Sua pintura não busca representar; ela se impõe como presença. Em obras como Atmosfera e Profundezas, percebe-se uma construção em camadas que sugere uma sedimentação do tempo. A superfície é viva, instável, como se estivesse em processo de formação ou dissolução. Há um jogo entre ocultamento e revelação que convida o olhar a permanecer, a percorrer, a investigar.
Por outro lado, trabalhos como Pulsação e Orgasmo introduzem uma intensidade cromática mais direta, onde o vermelho assume protagonismo e imprime uma energia quase visceral. Nesses casos, a artista parece tensionar o limite entre controle e entrega, deixando que o gesto se manifeste com maior evidência, mas sem perder a estrutura interna que sustenta a composição.
Um aspecto particularmente relevante em sua produção é a presença de uma lógica orgânica. Em Orgânico e Erosão, as formas parecem emergir como fenômenos naturais, lembrando processos geológicos, biológicos ou até mesmo cartográficos. Não há rigidez, mas sim fluxos. A pintura se comporta como um organismo em transformação, onde cada área responde à outra em equilíbrio instável.

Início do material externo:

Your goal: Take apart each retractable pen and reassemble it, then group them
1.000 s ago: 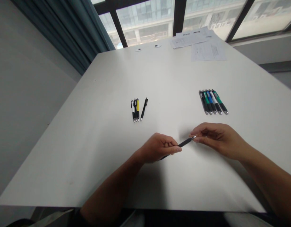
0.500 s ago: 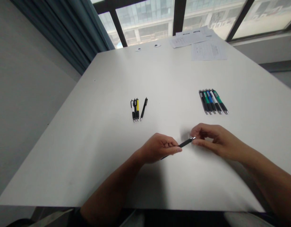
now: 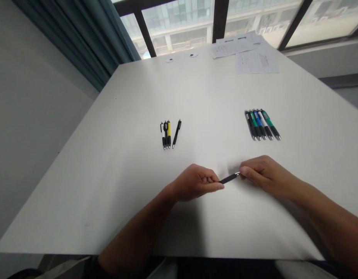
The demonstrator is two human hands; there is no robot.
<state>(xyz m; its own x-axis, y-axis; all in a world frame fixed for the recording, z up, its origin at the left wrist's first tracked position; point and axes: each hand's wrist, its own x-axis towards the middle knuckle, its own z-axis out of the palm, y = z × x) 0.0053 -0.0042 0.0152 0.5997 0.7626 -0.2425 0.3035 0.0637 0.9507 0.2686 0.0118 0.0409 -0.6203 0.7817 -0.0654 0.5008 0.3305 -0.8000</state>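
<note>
A black pen (image 3: 229, 178) is held slantwise just above the near part of the white table (image 3: 123, 217). My left hand (image 3: 196, 182) is closed around its rear, hiding much of the barrel. At the silver tip, the thumb and fingers of my right hand (image 3: 262, 172) are pinched together on the pen. Beyond my left hand lies a small group with a white pen (image 3: 163, 135), a dark pen and a yellow pen (image 3: 169, 133) side by side. One black pen (image 3: 176, 133) rests slightly apart, tilted.
A row of thicker pens in green, blue, white and dark colours, including a blue pen (image 3: 259, 124), lies beyond my right hand. Papers (image 3: 256, 62) and two small white pieces with dark spots (image 3: 193, 55) are near the far edge, by the window and curtain (image 3: 88, 35).
My right hand's fingers have closed from a loose curve onto the pen's silver tip, and the hand has shifted slightly right. My left hand has stayed almost still.
</note>
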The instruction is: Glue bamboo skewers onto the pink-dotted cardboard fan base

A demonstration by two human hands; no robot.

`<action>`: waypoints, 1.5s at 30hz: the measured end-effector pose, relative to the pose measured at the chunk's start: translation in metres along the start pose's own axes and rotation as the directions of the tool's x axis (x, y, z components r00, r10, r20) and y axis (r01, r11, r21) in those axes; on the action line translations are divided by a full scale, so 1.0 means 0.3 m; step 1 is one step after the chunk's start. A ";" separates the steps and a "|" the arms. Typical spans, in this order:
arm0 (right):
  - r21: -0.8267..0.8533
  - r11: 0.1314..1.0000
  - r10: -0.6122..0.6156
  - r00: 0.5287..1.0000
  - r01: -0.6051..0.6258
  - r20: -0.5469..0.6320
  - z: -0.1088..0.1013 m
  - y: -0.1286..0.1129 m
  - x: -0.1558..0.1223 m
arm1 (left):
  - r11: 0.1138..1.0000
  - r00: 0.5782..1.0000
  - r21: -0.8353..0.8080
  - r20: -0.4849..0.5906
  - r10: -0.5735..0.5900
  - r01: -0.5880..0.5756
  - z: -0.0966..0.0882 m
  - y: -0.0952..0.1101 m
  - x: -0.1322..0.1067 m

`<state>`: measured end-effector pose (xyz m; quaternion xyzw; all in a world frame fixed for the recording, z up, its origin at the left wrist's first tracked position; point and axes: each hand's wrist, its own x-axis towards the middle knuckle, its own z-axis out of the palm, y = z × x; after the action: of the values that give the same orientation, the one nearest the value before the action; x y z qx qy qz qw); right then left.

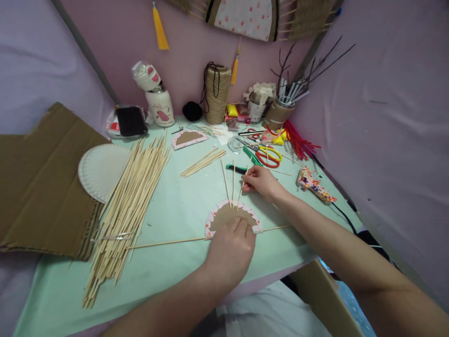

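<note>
A cardboard half-disc [224, 215] with a folded pink-and-white paper border lies on the table, rounded side away from me. My left hand [232, 248], fingers bent and close together, holds it down near the straight edge. Along that edge runs a long thin bamboo stick [168, 243], sticking out on both sides; its middle is hidden by the hand. Two skewers [226, 182] fan out from the upper part of the half-disc. Beside them, my right hand [261, 182] pinches a third skewer [241, 193], whose lower end meets the cardboard.
A big bundle of bamboo skewers [129, 210], a paper plate [91, 173] and cardboard sheets [42, 187] are at left. Behind lie loose skewers [203, 162] and another half-disc [189, 137]. Green-handled pliers [252, 157], scissors [270, 157] and a glue gun [314, 185] lie right.
</note>
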<state>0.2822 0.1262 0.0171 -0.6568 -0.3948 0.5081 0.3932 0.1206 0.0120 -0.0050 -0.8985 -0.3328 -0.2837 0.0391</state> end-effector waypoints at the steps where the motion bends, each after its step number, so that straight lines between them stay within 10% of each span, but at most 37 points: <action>1: 0.000 1.000 -0.001 1.000 0.001 0.000 0.002 0.002 0.002 | 1.000 1.000 0.003 0.008 0.000 0.000 -0.001 0.000 0.001; 45: 0.026 0.995 0.093 0.980 -0.099 0.178 -0.001 0.001 -0.037 | 1.000 0.997 0.006 0.075 0.015 -0.015 -0.017 -0.006 0.014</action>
<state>0.2807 0.1160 0.0209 -0.6204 -0.3870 0.5895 0.3432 0.1196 0.0144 0.0012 -0.9108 -0.3282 -0.2486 0.0318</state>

Em Labirinto e Minha teia, surge uma dimensão mais estrutural, quase como se a artista insinuasse sistemas internos, redes invisíveis que organizam o caos aparente. Essas obras revelam que, por trás da espontaneidade, existe uma consciência compositiva rigorosa, ainda que não explícita.
Talvez o ponto mais interessante da obra de Luiza Lauria esteja na sua capacidade de operar entre opostos: densidade e leveza, explosão e contenção, gesto e construção. Sua pintura não oferece respostas imediatas. Ela exige tempo, exige presença, e sobretudo, exige uma disposição para aceitar a instabilidade como linguagem.
No contexto contemporâneo, sua produção se posiciona de forma coerente dentro de uma tradição da abstração gestual e matérica, mas sem recorrer a soluções previsíveis. Há uma voz própria em formação, que se afirma justamente na insistência em explorar a pintura como campo de experiência e não como imagem resolvida.
Em síntese, Luiza Lauria não pinta para representar o mundo, mas para recriar, na superfície da tela, um estado de energia contínua onde tudo ainda está por se definir.